Absolute risk reductions in high–CVD risk patients
- Among patients with a high CVD risk, adding a PCSK9i to maximally tolerated statin therapy probably led to reduction of MIs (12 fewer per 1000) and strokes (16 fewer per 1000) (both moderate certainty).
- Adding ezetimibe to a statin probably reduced stroke incidence (11 fewer per 1000), but the MI reduction (8 fewer per 1000) (both moderate certainty) did not reach the MID.
- Adding ezetimibe to PCSK9i and statin therapy did not reduce outcomes beyond the MID (moderate to low certainty), whereas the addition of a PCSK9i to ezetimibe plus statin may reduce stroke (13 fewer per 1000) (low certainty).
- These effects were consistent in statin-intolerant patients.

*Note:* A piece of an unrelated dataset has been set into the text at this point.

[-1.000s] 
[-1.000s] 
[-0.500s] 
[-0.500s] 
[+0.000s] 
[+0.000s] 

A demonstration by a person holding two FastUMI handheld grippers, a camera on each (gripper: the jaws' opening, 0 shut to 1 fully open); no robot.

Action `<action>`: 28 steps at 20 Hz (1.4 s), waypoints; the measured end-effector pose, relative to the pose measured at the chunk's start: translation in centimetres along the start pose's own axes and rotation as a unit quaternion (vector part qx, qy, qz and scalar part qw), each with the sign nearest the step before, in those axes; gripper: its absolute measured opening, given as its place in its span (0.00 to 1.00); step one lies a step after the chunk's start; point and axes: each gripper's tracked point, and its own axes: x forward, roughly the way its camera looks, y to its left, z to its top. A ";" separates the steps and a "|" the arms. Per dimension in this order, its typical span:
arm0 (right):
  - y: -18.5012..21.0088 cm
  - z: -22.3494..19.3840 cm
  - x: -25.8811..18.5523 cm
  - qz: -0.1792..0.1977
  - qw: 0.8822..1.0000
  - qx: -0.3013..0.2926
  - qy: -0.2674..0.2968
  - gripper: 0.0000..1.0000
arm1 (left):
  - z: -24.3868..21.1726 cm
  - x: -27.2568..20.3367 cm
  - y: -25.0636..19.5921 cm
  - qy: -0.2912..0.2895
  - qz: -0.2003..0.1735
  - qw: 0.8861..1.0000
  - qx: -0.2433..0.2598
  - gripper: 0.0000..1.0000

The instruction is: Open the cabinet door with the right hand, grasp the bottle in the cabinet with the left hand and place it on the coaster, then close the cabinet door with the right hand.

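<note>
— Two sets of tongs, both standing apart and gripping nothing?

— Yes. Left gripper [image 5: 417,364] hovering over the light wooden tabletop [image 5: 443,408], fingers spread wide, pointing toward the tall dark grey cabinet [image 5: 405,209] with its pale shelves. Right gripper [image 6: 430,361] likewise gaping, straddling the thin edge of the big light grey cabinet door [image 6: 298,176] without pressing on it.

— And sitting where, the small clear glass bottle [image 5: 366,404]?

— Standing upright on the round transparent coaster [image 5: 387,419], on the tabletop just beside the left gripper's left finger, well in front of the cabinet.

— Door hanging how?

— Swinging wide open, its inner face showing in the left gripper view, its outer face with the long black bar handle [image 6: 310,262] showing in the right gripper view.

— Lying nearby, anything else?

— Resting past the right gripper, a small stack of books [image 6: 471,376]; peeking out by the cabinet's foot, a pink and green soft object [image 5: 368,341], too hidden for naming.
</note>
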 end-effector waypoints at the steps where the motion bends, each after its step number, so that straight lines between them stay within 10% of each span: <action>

Absolute risk reductions in moderate– or low–CVD risk patients
- In the moderate– and low–CVD risk groups, the addition of a PCSK9i or ezetimibe had little or no beneficial effect on the occurrence of MI or stroke in both patients on maximally tolerated statin therapy and statin-intolerant patients (moderate to low certainty).
Both PCSK9is and ezetimibe may reduce the incidence of non-fatal MI or stroke in adults at very high or high CVD risk who are receiving maximally tolerated statin therapy or who are statin intolerant but not in those with a moderate or low CVD risk. In addition, these medications did not seem to lower all-cause or CVD mortality. The authors believe that prescribing these lipid-lowering drugs should be considered for appropriate candidates with a very high or high CVD risk, to achieve desired CV benefits.